Légers spoilers.
Dans les grandes lignes, Tolkien ne surprend pas : il s’agit d’un biopic assez lisse, sans profondeur émotionnelle ni réelle prise de risque, rehaussé par le principe ludique un peu vain de récolter dans la vie de l’écrivain les indices qui pourraient évoquer son futur roman (la campagne d’enfance pour la Comté, l’Angleterre noire de la révolution industrielle pour le Mordor, etc.).
L’ensemble cependant se révèle étonnamment plaisant, et réussit même l’exploit de déjouer l’ennui propre au genre. C’est qu’à force de vouloir récolter les signes avant-coureurs du Seigneur des anneaux, le film se perd régulièrement dans le bain tiède et agréable de sa propre rêverie. Pour le dire autrement, la trilogie de romans n’y est pas tant le but, la finalité dérisoire vers laquelle chaque signe tendrait1, qu’un monde parallèle qui accompagne le personnage discret et rêvasseur – une sorte de réalité augmentée qui colore chaque étape de la vie de Tolkien d’évocation, de fantastique, d’un parfum particulier.
Évitant les circonvolutions pénibles propres à la plupart des biopics, le film ne tient ainsi pas tant à retranscrire les faits et leur chronologie (d’ailleurs souvent trahis), qu’à recréer des ambiance et des univers, à commencer par celui du groupe d’amis (quatuor adolescent enfoncé dans un salon de thé Harry Potterien, qui se présente lui aussi d’emblée comme une “réalité augmentée”, un âge d’or vu depuis la nostalgie des hommes adultes revenus du front : un cocon plein de chaleur, de couleurs, de complicités, et d’évocations). La guerre elle-même se retrouve approchée par le biais du merveilleux : quand bien même le film reste sage, ces visions rêveuses d’un conflit dégueulant de corps, d’un enfer de boue engourdi de brumes hallucinatoires, va chercher quelque chose de plus singulier que le pathétique ou le saisissement d’horreur.
Alors certes, l’ambition est absente de tout cela, le produit est sans aspérités et consommable, l’écriture des scènes toujours basique, et l’ensemble est à mille lieues de se confronter à l’œuvre de Tolkien en soi, ne serait-ce que dans son rapport amoureux au langage (souvent discouru par le film, jamais éprouvé par le spectateur) – le résultat de son travail d’écrivain est résumé à des figures et à de l’imagerie.
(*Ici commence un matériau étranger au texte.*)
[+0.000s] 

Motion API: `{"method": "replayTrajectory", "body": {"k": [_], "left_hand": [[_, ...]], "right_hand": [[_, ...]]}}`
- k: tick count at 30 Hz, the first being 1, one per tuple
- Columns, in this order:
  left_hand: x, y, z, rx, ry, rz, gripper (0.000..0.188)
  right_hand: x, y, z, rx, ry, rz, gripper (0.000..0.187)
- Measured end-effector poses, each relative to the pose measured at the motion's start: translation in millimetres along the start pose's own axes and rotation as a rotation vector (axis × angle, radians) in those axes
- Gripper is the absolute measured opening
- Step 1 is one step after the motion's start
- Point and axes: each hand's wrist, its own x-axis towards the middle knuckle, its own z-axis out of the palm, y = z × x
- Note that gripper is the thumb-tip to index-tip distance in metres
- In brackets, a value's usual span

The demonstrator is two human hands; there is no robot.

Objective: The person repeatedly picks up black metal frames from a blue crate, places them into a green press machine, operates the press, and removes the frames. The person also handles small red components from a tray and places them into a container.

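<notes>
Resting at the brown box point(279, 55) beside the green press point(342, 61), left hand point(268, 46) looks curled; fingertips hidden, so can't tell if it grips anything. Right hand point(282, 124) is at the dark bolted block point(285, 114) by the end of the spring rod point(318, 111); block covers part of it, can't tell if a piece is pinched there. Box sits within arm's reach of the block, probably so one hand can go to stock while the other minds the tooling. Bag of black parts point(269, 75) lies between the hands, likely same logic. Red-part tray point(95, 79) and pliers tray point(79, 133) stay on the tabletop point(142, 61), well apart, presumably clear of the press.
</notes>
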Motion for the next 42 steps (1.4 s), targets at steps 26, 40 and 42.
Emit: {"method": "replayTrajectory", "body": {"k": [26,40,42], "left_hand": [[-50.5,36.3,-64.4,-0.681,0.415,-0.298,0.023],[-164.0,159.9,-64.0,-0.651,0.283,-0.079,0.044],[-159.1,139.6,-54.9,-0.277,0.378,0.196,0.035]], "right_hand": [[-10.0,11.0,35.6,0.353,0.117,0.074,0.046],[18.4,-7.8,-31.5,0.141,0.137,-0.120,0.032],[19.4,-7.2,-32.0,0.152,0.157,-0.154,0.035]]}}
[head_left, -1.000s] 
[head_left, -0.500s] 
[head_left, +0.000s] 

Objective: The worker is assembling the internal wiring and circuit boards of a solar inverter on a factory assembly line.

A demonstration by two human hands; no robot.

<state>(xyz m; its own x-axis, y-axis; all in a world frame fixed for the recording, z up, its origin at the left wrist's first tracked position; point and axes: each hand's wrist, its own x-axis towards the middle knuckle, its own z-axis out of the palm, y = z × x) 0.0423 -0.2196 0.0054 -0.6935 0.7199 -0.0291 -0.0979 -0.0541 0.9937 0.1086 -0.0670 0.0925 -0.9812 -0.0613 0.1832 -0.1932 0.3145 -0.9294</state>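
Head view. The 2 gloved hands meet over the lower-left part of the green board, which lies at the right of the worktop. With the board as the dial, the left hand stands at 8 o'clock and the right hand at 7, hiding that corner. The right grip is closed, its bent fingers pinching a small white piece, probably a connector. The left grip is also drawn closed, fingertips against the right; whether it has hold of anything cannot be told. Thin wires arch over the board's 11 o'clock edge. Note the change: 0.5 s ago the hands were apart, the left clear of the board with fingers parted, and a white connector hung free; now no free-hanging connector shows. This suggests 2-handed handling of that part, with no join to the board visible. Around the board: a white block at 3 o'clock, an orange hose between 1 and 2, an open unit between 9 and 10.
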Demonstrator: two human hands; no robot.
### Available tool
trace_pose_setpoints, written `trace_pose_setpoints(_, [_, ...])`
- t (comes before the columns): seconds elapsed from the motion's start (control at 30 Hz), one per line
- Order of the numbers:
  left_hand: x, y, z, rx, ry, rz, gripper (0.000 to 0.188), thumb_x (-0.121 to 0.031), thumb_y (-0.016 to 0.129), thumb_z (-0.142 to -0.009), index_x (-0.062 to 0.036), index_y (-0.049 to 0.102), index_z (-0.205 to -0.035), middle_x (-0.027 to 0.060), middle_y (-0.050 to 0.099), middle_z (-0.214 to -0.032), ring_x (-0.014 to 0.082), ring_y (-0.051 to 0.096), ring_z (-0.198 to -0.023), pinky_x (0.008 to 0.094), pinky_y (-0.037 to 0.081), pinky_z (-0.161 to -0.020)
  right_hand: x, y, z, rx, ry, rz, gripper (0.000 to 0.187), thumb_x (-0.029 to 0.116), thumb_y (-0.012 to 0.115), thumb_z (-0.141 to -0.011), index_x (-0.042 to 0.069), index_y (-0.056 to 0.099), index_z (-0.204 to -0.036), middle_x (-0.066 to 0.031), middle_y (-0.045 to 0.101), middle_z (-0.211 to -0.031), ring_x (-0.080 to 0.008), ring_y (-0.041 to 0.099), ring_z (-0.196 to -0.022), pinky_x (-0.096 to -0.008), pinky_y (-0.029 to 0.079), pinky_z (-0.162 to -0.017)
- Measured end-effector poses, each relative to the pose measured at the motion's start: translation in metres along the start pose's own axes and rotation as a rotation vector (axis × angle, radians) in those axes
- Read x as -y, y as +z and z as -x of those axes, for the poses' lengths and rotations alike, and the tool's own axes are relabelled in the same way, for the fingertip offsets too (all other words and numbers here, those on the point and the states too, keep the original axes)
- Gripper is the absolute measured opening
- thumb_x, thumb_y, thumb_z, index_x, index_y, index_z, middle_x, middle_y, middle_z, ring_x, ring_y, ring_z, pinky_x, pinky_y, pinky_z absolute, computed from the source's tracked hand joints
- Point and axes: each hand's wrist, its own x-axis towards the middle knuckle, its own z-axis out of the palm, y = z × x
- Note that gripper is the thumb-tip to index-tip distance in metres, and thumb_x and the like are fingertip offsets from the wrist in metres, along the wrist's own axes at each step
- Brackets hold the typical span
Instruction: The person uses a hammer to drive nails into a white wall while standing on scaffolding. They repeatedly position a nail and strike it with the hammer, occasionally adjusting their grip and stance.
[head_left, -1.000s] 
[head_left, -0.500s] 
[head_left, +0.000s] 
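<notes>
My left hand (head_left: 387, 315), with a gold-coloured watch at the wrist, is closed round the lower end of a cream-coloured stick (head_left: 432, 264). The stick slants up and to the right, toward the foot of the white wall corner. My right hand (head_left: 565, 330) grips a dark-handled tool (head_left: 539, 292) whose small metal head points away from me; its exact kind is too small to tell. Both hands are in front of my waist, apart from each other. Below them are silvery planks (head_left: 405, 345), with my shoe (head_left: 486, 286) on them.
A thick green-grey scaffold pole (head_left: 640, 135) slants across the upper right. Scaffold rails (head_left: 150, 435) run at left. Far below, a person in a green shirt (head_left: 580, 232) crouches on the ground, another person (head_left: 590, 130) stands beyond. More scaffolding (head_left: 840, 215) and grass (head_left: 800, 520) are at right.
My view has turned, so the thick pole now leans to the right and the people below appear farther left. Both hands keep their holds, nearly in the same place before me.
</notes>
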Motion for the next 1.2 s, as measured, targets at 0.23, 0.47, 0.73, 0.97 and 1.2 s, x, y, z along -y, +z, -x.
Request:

D’une certaine façon, le film a la sagesse d’assumer sa relative superficialité en ce qu’il n’a aucune prétention à dissiper le mystère Tolkien, prudemment laissé tel quel – l’intégralité du récit s’aligne d’ailleurs sur cette pudeur, comme en témoigne la très jolie (car allusive, laissée secrète) histoire d’amour inavouée que lui porte l’un de ses amis.
Il reste que ce caractère bienveillant et ouvert au fantastique fait du film, en toute modestie, l’une des productions hollywoodiennes les plus digestes de ces dernières années – dans un contexte où Detective Pikachu apparait comme le sommet de l’offre de blockbusters estivale, on ramasse les miettes où l’on peut. On aimerait même y voir, avec un peu d’espoir, les premiers pas timides et tâtonnants d’un cinéaste qui, encore soumis à la discipline et aux académismes de ce genre de production, pourrait dans le futur explorer la note particulière qui est la sienne, lui donner toute sa dimension. Mais Dome Karukoski, venu de Finlande, n’en est pas à son premier long-métrage, et l’accueil tiède réservé jusqu’ici à ses films suggère qu’il faut voir là le maximum de ses honnêtes capacités d’imagier – plutôt qu’un jeune cinéma en puissance dont l’identité ne demanderait qu’à fleurir.